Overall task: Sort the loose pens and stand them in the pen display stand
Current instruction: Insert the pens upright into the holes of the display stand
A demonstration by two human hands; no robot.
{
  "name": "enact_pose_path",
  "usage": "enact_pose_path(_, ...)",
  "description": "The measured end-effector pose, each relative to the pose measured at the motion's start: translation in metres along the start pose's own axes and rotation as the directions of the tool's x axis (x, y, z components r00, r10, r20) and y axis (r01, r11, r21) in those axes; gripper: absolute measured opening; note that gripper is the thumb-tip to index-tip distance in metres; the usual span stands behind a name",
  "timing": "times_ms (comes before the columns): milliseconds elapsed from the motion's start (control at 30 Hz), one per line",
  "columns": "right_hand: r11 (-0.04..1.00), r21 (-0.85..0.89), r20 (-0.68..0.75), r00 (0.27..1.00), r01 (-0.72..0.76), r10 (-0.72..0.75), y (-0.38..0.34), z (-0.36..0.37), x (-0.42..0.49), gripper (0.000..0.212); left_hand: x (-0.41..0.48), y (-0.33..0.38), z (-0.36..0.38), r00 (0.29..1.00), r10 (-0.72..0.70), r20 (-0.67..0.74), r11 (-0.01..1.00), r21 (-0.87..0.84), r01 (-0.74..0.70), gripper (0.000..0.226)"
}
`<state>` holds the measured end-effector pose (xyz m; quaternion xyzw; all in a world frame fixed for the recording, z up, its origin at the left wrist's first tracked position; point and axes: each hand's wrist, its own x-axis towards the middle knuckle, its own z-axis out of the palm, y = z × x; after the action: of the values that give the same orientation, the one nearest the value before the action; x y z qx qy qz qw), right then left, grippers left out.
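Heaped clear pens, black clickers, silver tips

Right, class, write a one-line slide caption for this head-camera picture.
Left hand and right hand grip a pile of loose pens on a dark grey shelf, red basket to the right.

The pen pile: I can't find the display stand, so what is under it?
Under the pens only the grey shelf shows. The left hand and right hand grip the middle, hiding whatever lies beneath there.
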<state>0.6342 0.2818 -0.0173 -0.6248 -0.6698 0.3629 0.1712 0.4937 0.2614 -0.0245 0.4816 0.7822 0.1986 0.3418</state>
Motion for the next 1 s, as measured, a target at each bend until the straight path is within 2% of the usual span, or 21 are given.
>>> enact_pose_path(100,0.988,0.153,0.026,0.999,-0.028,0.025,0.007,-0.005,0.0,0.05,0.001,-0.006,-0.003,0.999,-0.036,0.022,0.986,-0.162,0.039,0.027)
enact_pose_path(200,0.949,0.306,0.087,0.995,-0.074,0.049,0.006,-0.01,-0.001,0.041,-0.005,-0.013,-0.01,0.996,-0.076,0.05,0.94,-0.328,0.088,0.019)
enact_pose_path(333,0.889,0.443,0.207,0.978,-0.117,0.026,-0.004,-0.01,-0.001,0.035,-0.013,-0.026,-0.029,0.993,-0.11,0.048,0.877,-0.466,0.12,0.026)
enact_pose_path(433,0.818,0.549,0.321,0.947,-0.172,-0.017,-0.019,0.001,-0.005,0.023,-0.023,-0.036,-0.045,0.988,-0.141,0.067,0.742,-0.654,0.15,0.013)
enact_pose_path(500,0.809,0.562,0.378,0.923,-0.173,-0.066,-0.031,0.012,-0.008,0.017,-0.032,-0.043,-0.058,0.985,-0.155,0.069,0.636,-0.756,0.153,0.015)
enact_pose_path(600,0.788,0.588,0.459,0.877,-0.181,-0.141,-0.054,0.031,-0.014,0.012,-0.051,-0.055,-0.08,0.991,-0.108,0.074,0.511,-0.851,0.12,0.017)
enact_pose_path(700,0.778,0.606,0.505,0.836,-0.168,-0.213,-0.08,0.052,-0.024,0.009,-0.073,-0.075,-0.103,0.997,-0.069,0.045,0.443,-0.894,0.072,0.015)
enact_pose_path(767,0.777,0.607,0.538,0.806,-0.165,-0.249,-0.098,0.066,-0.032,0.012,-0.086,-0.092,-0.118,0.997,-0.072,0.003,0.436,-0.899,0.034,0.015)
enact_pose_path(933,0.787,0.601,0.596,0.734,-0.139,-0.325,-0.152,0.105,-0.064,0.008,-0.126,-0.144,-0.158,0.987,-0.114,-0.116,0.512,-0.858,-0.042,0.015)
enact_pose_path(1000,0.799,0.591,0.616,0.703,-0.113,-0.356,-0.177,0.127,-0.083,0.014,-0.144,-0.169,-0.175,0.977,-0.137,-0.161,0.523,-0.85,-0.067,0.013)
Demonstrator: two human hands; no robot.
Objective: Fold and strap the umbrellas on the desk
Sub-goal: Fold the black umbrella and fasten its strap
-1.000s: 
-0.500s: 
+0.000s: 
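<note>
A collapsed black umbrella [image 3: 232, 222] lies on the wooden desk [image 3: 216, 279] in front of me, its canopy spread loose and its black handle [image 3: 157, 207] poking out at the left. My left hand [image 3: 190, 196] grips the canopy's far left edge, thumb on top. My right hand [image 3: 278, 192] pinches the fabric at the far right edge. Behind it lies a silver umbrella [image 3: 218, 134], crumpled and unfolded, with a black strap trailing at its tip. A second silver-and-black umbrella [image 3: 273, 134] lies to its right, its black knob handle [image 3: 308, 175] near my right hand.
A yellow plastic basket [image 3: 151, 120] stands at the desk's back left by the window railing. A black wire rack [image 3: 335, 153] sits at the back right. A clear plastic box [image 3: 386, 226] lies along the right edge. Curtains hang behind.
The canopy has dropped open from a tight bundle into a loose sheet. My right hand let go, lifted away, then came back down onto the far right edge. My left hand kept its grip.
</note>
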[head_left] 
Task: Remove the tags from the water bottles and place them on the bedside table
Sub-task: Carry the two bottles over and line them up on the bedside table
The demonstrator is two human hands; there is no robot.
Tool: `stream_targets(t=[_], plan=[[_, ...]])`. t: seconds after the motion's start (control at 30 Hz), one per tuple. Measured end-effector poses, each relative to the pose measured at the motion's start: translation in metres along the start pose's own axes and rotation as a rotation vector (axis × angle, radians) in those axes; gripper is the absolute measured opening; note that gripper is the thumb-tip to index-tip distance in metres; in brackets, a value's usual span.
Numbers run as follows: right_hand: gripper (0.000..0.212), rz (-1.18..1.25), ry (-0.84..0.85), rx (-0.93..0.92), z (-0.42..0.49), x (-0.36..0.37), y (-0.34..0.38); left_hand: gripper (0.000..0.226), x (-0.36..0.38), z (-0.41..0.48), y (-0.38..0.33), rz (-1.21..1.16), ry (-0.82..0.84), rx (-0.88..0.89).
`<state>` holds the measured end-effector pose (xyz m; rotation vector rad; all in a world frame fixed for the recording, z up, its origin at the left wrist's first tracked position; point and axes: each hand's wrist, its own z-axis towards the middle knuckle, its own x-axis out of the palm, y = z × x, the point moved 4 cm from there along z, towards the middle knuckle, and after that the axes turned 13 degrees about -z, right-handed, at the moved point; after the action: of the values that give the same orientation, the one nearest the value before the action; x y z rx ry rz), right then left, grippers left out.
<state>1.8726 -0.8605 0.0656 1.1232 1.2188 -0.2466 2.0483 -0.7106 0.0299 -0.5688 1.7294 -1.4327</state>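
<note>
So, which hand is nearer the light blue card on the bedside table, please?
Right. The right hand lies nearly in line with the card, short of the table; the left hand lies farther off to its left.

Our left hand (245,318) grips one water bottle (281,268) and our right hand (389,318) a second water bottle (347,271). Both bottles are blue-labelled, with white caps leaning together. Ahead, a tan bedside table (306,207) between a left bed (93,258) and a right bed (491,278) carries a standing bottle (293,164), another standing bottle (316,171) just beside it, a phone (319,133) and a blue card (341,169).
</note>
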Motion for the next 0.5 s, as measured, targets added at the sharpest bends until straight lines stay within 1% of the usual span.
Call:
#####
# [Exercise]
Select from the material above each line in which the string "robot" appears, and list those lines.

# [Answer space]
A demonstration by two human hands; no robot.
Demonstrator: two human hands; no robot.
The demonstrator is two human hands; there is no robot.

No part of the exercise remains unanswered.